Remove all symbols while preserving string consist

2019-09-11 06:27发布

问题:

This question already has an answer here:

  • Maintaining the consistency of strings before and after converting to ASCII 1 answer

My goal is to remove all symbols from a string and still preserve the unicode characters (alphabetical character from any language). Suppose I have the following string:

carbon copolymers—III❏£\n12- Géotechnique\n

I want to remove the , and £ characters between copolymers and \n. I was looking at here and thought maybe I should go with regex and remove all symbols given the correct unicode characters range. The range of characters that I have in my text file varies from Latin to Russian and ... . However the regex code I've written below doesn't help.

>>> s = u'carbon copolymers—III❏£\n12- Géotechnique\n'
>>> re.sub(ur'[^\u0020-\u00FF\n]+',' ', s)

There seems to be two problems with this method:

1) Different unicode ranges still include some symbols.

2) Sometimes, for some unknown reason the returned result seems to be totally different than what it is supposed to be.

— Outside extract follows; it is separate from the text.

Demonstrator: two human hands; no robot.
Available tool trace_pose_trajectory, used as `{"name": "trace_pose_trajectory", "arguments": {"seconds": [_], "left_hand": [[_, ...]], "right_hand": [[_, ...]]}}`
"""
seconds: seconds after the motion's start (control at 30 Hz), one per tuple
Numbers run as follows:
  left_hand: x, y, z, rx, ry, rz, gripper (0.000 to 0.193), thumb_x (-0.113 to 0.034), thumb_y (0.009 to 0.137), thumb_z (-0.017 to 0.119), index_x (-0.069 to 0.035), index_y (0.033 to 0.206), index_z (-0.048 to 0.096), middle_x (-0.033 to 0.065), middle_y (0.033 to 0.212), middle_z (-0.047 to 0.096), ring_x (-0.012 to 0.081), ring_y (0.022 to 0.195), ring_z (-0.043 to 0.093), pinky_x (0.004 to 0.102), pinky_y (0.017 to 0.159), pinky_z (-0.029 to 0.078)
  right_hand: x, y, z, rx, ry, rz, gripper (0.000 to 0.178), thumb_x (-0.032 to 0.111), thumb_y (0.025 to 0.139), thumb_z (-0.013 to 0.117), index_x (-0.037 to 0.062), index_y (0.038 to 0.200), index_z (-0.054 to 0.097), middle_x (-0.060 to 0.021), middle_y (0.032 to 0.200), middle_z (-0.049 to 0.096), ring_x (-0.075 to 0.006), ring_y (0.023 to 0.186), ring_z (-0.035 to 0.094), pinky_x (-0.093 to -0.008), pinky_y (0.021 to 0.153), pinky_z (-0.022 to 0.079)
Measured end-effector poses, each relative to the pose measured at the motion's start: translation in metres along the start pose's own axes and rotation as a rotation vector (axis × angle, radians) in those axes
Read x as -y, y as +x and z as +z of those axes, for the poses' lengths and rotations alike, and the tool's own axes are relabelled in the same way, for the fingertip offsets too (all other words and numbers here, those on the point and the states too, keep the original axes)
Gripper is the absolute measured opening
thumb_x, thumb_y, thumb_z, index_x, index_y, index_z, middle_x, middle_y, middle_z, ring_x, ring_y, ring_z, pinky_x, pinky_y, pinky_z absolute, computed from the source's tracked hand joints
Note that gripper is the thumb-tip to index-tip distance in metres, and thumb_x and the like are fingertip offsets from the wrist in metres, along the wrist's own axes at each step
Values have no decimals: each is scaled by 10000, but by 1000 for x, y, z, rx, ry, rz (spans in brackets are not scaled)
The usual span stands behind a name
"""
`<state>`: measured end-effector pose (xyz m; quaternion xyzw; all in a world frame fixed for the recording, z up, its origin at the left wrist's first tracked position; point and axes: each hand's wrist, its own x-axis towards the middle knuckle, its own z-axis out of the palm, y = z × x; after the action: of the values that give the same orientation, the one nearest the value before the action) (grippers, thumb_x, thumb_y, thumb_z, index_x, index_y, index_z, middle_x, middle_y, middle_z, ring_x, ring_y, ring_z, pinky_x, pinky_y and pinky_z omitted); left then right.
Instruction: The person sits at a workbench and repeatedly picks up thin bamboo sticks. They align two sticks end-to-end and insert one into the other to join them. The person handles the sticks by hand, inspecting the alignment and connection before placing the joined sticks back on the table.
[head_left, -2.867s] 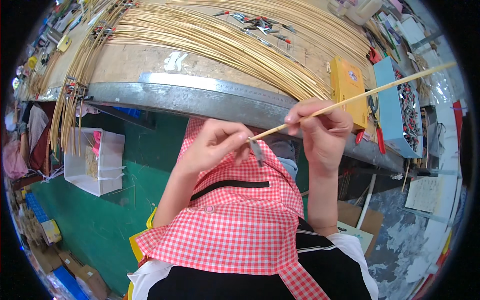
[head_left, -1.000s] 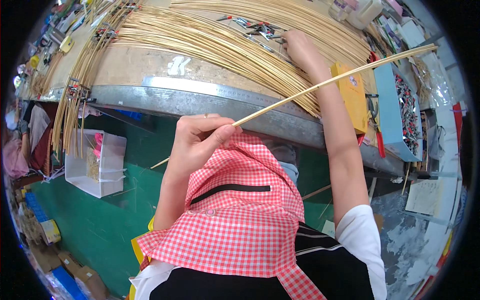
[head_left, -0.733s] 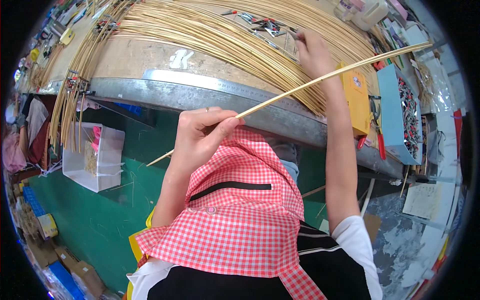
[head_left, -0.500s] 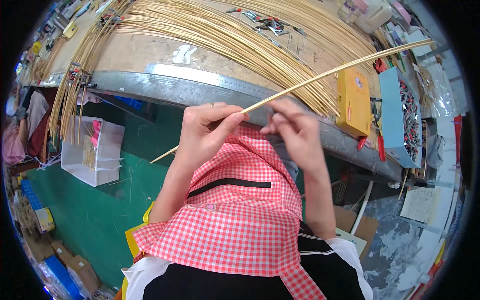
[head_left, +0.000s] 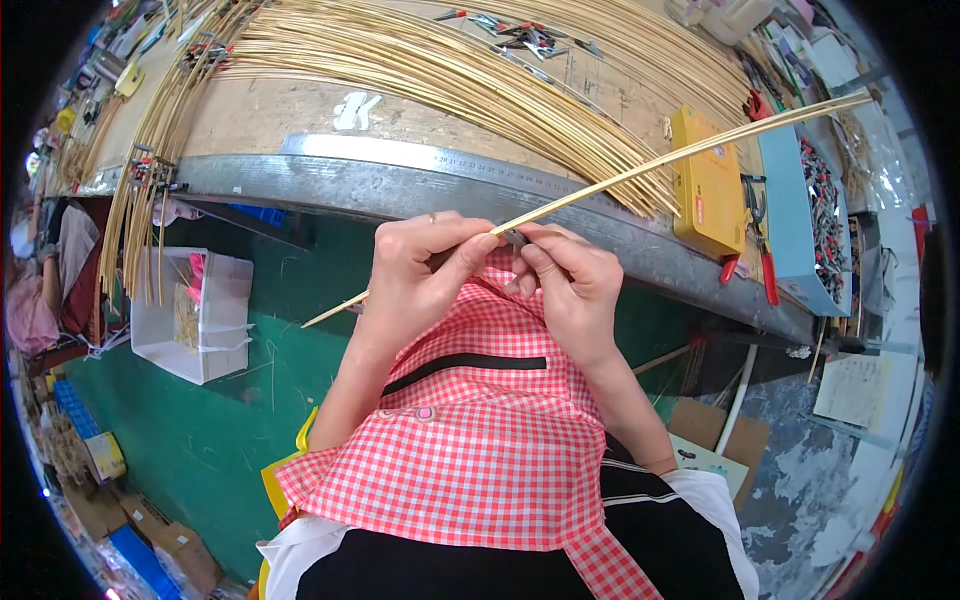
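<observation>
Bamboo strips slant over the worktop, pinched in my left grip; my right grip pinches a dark clip that, set askew, could slip and let them separate.

I am in a workshop (handwork with thin sticks, by the look of it), and my surroundings say so. In front of me runs a long workbench with a metal front edge, much of its board covered by long pale sticks. A steel ruler lies along that edge, and a heap of small clips sits between 2 spreads of sticks; more fill a light-blue box at the right. Red-handled pliers lie just beside it. At my left, clips grip a bundle of sticks overhanging the workbench. A white bin and cardboard boxes show below, and a checked apron covers my front.
</observation>
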<state>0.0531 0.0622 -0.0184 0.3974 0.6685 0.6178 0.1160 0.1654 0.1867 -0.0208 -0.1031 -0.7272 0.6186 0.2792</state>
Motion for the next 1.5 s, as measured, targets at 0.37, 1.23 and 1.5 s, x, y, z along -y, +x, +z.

Here's the result of the code above:

carbon copolymers\xe2\x80\x94III\n12- G\xc3\xa9otechnique\n
>>> print u'carbon copolymers\xe2\x80\x94III\n12- G\xc3\xa9otechnique\n'
carbon copolymersâIII
12- Géotechnique 

Do you know any better way of doing this? Is there a full list of all symbols? Do you have any other ideas rather than regex?

Thank you

回答1:

I think found a good solution (>99% robust I believe) to the problem:

Well here's our new, horrific string:

s = u'carbon҂ ҉ copolymers—⿴٬ٯ٪III❏£\n12-ः׶ Ǣ ܊ܔ ۩۝۞ء܅۵Géotechnique▣ऀ\n'

And here's the resulting string:

u'carbon    copolymers   \u066f III  \n      \u01e2  \u0714    \u0621  G\xe9otechnique  \n'

All the remained characters/words are in fact alphabetical characters, in different languages. Done with almost no effort!

Here's the solution:

s = ''.join([c if c.isalpha() or c.isspace() else ' ' for c in s])
s = re.sub(ur'[\u0020-\u0040]+|[\u005B-\u0060]+|[\u007B-\u00BF]+', ' ', s)
s = re.sub(r'[ ]+', ' ', s)
carbon copolymers ٯ III  
Ǣ ܔ ء Géotechnique